ON THE NEW CAR CAMP PROPOSAL
Last night, July 12, there was a meeting of the Amazon Neighbors steering committee to discuss the proposal for a new homeless camp at the 4J Bus Barn. In some ways this meeting was reminiscent of the Springfield City Council meeting last summer where the Church of the Nazarene's car camp proposal was discussed. That is, the NIMBY's ("Not In My Back Yard!") people were again out in force, spouting their usual Reader's Digest statistics about the homeless and their same tired old prejudicial fears of what would happen if a homeless camp--horror of horrors!--was opened in THEIR neighborhood. Once again, I was told that I am a thief, a child molester and a crazed drug addict who must not be allowed to share the same neighborhood with "decent" people.

It was heartening, though, to also hear from numerous people whose minds
weren't so closed, who were willing to look more closely at the reality of what the Centennial camp was like instead of just blindly believing whatever "facts" they find in Reader's Digest about the homeless. There were also several former residents of the Centennial camp present; Rick was the only one of these who spoke.

Ron Chase and Richie Weinman, representing the New Shelter Work Group, did an admirable job of attempting to dispel all the fears and prejudicial views of the neighborhood residents and to present the best possible case for the placement of the camp in this location.

It is as yet uncertain what the outcome of all these discussions will be. But from what I'm hearing about the tentative structure of the new camp, it sounds as though, in order to get the Amazon residents to accept it, there will be far too many oppressive restrictions placed on the campers at the expense of their civil rights. In other words, because this camp will be much closer to a residential area than the Centennial camp was, it will be correspondingly less democratic for the campers. I've been hearing about such things as a flat-out "No Alcohol" rule, a curfew, and--here's the one that bugs me the most--MANDATORY CRIMINAL BACKGROUND CHECKS of all the campers as one of the admission requirements!!!

From the residents' point of view, this requirement is valid; these intruders in their neighborhood should at
least have to prove they're not criminals before being allowed to live side-by-side with them and their property and children.
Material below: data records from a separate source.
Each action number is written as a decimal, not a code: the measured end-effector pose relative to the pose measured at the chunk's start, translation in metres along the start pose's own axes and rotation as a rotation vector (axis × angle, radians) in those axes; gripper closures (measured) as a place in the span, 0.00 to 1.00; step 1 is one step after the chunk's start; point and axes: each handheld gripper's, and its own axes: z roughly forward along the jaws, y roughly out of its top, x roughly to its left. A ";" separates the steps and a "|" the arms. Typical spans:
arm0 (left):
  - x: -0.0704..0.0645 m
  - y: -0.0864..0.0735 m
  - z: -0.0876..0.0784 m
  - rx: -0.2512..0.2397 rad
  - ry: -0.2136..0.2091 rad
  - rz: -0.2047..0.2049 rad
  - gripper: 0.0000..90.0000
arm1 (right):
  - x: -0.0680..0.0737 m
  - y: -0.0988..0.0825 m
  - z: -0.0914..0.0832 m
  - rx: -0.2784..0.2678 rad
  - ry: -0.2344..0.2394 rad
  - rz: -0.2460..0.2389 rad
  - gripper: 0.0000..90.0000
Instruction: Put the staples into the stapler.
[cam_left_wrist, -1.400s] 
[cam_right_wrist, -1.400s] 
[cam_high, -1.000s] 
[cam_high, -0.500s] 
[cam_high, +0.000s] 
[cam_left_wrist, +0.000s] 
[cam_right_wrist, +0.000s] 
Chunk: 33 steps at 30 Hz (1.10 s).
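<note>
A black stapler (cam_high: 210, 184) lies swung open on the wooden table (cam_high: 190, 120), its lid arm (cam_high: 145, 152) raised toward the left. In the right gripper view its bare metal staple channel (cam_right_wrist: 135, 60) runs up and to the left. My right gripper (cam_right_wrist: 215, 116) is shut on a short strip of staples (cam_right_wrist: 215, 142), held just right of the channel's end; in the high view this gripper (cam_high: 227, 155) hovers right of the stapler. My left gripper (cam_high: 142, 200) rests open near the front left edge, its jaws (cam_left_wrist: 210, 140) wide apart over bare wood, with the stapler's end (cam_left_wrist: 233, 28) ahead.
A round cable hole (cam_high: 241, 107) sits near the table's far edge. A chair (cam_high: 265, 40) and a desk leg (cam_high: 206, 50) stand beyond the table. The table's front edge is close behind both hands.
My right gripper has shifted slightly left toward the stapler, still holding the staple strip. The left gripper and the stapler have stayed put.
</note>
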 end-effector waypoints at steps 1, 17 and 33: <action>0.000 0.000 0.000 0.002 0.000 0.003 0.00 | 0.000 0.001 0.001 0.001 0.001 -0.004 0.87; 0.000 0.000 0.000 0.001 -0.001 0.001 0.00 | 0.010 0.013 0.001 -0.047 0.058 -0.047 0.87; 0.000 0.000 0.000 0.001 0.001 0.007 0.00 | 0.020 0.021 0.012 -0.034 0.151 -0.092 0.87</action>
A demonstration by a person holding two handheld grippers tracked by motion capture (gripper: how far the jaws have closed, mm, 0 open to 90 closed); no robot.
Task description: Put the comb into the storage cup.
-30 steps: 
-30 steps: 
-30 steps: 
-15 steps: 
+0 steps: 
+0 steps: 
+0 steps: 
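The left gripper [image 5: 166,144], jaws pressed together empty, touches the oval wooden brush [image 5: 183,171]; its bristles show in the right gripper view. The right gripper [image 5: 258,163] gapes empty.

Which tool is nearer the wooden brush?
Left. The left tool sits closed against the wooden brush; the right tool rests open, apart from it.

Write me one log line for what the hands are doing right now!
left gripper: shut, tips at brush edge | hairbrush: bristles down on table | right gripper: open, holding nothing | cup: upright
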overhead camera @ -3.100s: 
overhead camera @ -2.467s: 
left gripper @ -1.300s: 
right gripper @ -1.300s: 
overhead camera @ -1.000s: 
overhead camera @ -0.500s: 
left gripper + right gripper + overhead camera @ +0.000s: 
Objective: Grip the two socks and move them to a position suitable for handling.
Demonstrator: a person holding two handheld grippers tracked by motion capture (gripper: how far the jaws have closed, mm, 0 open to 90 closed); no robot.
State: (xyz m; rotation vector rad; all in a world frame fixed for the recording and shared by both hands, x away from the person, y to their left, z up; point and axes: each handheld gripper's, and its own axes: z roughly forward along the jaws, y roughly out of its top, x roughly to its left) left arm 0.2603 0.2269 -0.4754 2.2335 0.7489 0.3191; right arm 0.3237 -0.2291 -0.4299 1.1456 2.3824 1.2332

But from the viewpoint of many of us homeless folks, this represents yet another encroachment on our civil rights that must be resisted. We are citizens, no less than the established residents are. If they didn't have to submit to criminal checks to be allowed to live in that neighborhood, why the hell should we?!

We need to get a little perspective here and remember one of the original reasons we wanted a legal homeless camp: to have a haven
from criminalization!

It should by now be a well-known fact that the homeless are constantly, through no fault of their own, getting into situations where they are treated like criminals. We are expected to submit to ID checks by cops any time we're found in the "wrong" places or doing anything that looks to
other people like "suspicious behavior". It's a major example of how we're discriminated against on a daily basis: we are considered guilty until proven innocent for the SOLE REASON that we are homeless!

Part of the reason the matter of background checks was even suggested to the SWG was that this procedure is also becoming part of standard landlord credit checks of prospective tenants. But that practice  is also a major setback for the civil rights of low-income tenants and poor people in general. It's another step in the direction of a Gestapo police state in which the poor no longer have ANY privacy rights and the principle of "innocent until proven guilty" goes completely out the window.

I for one, am very, very tired of cops checking my ID only to find that I
don't have a criminal record, and I know I speak for many people when I say this. We do not need to be creating yet another situation where the likes of myself are subjected to this demeaning treatment simply because we lack a "normal" home.

But it is clear that, in order to assuage the fears of the most paranoid of the Amazon residents and thereby get them to accept the camp at all, many compromises will have to be made, and as I said, these compromises will mean making the new camp even LESS democratic than Centennial was. The campers will still have absolutely zero voice in the making of the rules they are expected to follow, and the rules themselves will be even more oppressive and dehumanizing than before. In other words, this will be a step backward in the direction of the old shelter mentality, rather than a step forward for homeless civil rights. I had once thought that a movement to set up legal homeless camps was also part of a movement to
promote our civil rights, not to take more of them away. We need to be reversing the trend of criminalization, to be part of the solution rather than the problem. I don't see that happening now.